A NEW FACILITY FOR MCNP APPLICATION IN WHOLE BODY COUNTING AND INTERNAL DOSIMETRY

Development of precision measurement techniques (such as whole body spectrometry), as well as techniques for processing the results of such measurements, opens an opportunity to increase essentially the reliability of internal irradiation monitoring of nuclear industry personnel. The major difficulties of such monitoring are related to measurements of low-energy -radiation which is intensively absorbed and scattered in body tissues (e.g., for such biologically important radionuclides, as 239 Pu and 241 Am). The attenuation of radiation depends on individual anatomy of a patient. Such individual anatomy cannot be taken into account correctly when using plastic phantoms (mannequins) for calibration of whole body spectrometers. On the contrary, calculations can provide adequate representation of the individual if radiation transport is simulated in voxel geometry retrieved from medical tomography images.

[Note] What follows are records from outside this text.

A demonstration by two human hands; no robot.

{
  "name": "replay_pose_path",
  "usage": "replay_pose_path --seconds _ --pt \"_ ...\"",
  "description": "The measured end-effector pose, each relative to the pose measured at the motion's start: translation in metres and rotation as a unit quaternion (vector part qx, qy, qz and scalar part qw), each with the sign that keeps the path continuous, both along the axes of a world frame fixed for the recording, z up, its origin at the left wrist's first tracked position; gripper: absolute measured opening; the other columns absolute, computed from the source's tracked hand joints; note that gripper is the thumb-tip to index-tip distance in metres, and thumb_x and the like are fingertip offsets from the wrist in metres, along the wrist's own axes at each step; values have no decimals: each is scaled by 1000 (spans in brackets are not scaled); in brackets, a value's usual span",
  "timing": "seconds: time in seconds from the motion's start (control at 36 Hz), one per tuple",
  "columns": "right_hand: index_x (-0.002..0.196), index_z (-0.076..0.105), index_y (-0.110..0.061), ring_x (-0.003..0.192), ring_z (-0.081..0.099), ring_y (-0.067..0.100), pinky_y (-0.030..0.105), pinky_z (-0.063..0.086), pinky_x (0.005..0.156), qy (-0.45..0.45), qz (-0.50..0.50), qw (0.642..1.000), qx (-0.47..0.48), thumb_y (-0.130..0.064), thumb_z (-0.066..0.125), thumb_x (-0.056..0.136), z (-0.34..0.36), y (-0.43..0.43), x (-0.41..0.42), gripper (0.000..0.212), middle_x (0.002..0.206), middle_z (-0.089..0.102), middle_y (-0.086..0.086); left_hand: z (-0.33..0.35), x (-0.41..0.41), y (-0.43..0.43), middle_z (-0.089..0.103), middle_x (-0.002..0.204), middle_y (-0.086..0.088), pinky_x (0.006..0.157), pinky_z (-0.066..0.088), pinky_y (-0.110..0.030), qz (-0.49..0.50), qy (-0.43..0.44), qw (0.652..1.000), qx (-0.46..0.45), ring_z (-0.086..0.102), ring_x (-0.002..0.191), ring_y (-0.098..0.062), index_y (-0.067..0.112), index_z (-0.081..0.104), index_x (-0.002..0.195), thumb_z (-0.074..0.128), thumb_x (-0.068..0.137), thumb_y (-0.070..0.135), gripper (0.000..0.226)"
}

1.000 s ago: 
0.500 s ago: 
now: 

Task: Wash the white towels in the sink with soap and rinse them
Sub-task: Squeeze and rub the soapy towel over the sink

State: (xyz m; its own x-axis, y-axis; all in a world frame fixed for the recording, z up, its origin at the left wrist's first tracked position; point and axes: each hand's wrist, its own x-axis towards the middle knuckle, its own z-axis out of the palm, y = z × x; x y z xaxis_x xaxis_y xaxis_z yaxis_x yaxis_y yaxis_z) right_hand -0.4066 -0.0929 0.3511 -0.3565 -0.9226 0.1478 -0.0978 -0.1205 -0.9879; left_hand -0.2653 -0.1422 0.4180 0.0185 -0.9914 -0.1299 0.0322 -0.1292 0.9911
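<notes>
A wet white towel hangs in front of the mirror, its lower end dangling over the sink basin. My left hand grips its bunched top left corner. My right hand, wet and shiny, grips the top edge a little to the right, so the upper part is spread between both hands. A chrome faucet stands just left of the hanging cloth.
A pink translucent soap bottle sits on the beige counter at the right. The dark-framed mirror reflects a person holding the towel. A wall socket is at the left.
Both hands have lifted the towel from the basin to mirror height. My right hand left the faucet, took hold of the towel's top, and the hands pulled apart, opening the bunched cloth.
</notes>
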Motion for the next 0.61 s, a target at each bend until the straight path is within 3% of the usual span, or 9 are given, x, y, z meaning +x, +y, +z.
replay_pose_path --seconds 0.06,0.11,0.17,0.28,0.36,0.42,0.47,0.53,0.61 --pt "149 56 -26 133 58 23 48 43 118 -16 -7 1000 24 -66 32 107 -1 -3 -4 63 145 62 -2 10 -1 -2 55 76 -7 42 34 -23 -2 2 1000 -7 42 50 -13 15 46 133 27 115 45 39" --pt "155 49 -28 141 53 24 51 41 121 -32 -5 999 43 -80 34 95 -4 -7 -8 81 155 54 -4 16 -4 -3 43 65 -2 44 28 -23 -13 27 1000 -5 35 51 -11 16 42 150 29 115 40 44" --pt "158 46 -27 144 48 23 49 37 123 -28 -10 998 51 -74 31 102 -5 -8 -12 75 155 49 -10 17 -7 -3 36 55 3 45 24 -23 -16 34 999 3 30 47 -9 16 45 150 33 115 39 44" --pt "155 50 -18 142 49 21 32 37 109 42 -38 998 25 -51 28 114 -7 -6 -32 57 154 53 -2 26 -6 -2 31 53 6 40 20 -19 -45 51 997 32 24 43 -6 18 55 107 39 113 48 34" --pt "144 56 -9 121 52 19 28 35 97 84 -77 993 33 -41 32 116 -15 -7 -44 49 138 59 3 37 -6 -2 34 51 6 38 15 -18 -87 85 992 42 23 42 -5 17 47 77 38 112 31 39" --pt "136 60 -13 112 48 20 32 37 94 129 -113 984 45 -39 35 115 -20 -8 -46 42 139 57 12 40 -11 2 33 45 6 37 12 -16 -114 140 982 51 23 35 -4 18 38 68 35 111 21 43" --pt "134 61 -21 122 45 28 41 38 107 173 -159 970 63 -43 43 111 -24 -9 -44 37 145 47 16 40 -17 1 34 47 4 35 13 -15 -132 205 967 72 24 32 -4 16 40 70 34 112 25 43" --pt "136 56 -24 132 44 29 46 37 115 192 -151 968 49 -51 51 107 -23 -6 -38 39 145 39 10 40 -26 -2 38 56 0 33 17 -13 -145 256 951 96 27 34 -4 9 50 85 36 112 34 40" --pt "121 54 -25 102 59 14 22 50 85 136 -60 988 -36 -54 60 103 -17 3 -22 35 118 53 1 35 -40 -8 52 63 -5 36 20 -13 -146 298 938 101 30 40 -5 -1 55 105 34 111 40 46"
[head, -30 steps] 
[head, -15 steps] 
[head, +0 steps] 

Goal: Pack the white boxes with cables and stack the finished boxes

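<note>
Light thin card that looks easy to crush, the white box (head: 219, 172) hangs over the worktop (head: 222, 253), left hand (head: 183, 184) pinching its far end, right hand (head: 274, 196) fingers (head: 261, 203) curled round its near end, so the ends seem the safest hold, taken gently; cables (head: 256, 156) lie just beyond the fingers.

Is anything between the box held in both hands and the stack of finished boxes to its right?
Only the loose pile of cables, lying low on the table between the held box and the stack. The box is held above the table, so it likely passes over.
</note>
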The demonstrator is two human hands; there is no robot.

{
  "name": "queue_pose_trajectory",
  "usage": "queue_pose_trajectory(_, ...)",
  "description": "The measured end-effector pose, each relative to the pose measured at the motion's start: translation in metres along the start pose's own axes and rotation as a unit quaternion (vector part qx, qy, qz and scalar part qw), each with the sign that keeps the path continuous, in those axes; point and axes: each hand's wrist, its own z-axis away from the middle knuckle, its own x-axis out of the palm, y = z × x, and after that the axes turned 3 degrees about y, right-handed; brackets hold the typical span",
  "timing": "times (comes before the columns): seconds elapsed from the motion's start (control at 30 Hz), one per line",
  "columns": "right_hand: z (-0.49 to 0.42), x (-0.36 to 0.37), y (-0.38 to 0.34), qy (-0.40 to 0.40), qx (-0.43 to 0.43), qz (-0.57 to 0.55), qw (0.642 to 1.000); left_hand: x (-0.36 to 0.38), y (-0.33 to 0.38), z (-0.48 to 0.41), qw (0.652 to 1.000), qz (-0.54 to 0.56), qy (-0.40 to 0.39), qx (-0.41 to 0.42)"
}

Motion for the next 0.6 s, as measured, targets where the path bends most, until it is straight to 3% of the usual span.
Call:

For such calculations, only Monte Carlo method can be used in practice. The paper reviews a recently developed graphical user interface for automatic creation of MCNP input data files. The voxel geometry of radiation transport is restored on the base of the patient’s tomograms. The new software enables also graphical analysis of calculation results. The GUI was successfully used for whole body counter calibration as well for studies of influence of individual anatomical features on counting efficiency of whole body spectrometers. The accurate description of the patients anatomy provided by the utility allows correction of interpretation of the measured date by at least of a two-fold factor. The new technique seems rather important for radiation monitoring of nuclear industry personnel.